The lab is inspired by a notebook designed by [Kavita Ganesan](https://github.com/kavgan/nlp-in-practice/blob/master/tf-idf/Keyword%20Extraction%20with%20TF-IDF%20and%20SKlearn.ipynb).

<font color='green'>Please answer the questions in green within this notebook, and submit the completed notebook under the corresponding homework on Moodle.</font>

In [None]:
import os    
import nltk
import gensim
import pandas as pd
from nltk.corpus import stopwords, wordnet
from TextPreprocessor import *
from sklearn.feature_extraction.text import CountVectorizer
from sklearn.feature_extraction.text import TfidfTransformer
from sklearn.metrics.pairwise import linear_kernel
from gensim import models, corpora, similarities

The data used in this lab is a set of 300 documents selected from the Australian Broadcasting Corporation's news mail service.

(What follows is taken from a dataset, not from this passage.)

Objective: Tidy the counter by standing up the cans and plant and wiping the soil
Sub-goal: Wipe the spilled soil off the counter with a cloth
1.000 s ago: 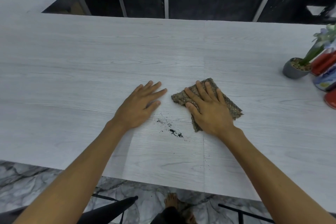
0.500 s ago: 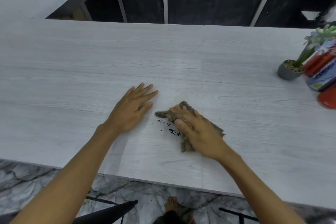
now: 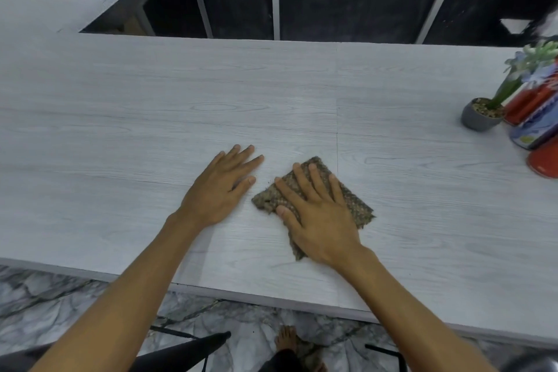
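Brown woven cleaning cloth (image 3: 356, 202) lies flat on the pale grey wood-grain counter (image 3: 151, 118) under the right hand (image 3: 317, 214), whose fingers are spread and pressed down on it, gripping nothing; a few dark soil specks (image 3: 265, 187) show at the cloth's left edge. The left hand (image 3: 220, 190) rests just beside it, palm down, fingers loosely spread on the bare counter. Well apart at the far right, the small potted plant (image 3: 483, 115) stands upright in its grey pot, next to the red and blue cans (image 3: 534, 127).

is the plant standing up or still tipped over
Upright: the plant's pot sits on its base on the counter, rim up, stem rising beside the cans.
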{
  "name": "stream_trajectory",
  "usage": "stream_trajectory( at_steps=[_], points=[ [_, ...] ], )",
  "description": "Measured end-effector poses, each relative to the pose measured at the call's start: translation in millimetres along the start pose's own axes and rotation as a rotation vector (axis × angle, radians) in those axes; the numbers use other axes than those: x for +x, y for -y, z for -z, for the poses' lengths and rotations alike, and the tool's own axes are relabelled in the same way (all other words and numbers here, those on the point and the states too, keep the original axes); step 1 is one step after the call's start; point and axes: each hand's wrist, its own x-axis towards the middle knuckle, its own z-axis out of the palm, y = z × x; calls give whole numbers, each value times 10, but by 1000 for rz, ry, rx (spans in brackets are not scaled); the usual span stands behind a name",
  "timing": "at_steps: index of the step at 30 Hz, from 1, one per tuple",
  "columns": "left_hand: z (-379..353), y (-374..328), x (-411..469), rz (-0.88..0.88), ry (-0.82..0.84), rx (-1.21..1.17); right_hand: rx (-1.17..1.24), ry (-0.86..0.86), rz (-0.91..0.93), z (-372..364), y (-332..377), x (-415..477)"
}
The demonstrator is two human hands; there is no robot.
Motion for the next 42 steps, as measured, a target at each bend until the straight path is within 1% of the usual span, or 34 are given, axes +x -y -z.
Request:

It consists of texts of headline stories from around the years 2000-2001.  This is a shortened version of the Lee Background Corpus [described here](http://www.socsci.uci.edu/~mdlee/lee_pincombe_welsh_document.PDF).  It is available as test data in the **gensim** package, so you do not need to download it separately.

The following code will load the documents into a Pandas dataframe.

In [None]:
# Code inspired from:
# https://github.com/bhargavvader/personal/blob/master/notebooks/text_analysis_tutorial/topic_modelling.ipynb

test_data_dir = '{}'.format(os.sep).join([gensim.__path__[0], 'test', 'test_data'])
lee_train_file = test_data_dir + os.sep + 'lee_background.cor'
text = open(lee_train_file).read().splitlines()
data_df = pd.DataFrame({'text': text})

The following code will run our in-house Text Preprocessor provided in the `TextPreprocessor.py` file.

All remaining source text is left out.